= Brief =
Reproduce the entries exactly, beginning with the line containing "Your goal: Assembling" and ending with their last line, both included.

= Source records =
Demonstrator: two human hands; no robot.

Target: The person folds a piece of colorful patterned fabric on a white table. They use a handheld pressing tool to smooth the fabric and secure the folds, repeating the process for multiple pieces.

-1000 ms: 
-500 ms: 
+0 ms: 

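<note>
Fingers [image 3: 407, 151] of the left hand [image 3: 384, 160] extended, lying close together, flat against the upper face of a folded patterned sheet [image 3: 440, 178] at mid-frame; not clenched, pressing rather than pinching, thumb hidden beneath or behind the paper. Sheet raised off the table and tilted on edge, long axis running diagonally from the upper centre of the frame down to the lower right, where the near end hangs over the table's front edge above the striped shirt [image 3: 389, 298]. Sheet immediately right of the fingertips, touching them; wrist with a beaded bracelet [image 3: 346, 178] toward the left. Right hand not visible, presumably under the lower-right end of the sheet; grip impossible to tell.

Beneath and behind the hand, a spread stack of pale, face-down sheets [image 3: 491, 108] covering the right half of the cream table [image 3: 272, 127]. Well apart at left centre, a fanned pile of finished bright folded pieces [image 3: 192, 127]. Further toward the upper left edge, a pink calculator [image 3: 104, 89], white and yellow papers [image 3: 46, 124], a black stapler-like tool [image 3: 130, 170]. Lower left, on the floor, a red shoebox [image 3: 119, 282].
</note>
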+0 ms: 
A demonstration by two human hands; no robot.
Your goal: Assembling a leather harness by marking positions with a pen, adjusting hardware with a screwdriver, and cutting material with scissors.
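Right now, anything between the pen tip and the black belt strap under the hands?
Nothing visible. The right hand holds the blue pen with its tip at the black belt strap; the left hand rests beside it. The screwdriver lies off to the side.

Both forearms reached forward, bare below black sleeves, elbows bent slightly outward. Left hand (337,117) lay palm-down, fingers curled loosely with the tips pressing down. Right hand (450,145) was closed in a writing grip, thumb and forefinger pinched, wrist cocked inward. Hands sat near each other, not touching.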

= Result for this task =
Your goal: Assembling a leather harness by marking positions with a pen, adjusting hardware with a screwdriver, and cutting material with scissors.
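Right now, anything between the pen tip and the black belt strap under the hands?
Nothing visible. The right hand holds the blue pen with its tip at the black belt strap; the left hand rests beside it. The screwdriver lies off to the side.

Both forearms reached forward, bare below black sleeves, elbows bent slightly outward. Left hand (337,117) lay palm-down, fingers curled loosely with the tips pressing down. Right hand (450,145) was closed in a writing grip, thumb and forefinger pinched, wrist cocked inward. Hands sat near each other, not touching.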

No more output is given for this exercise.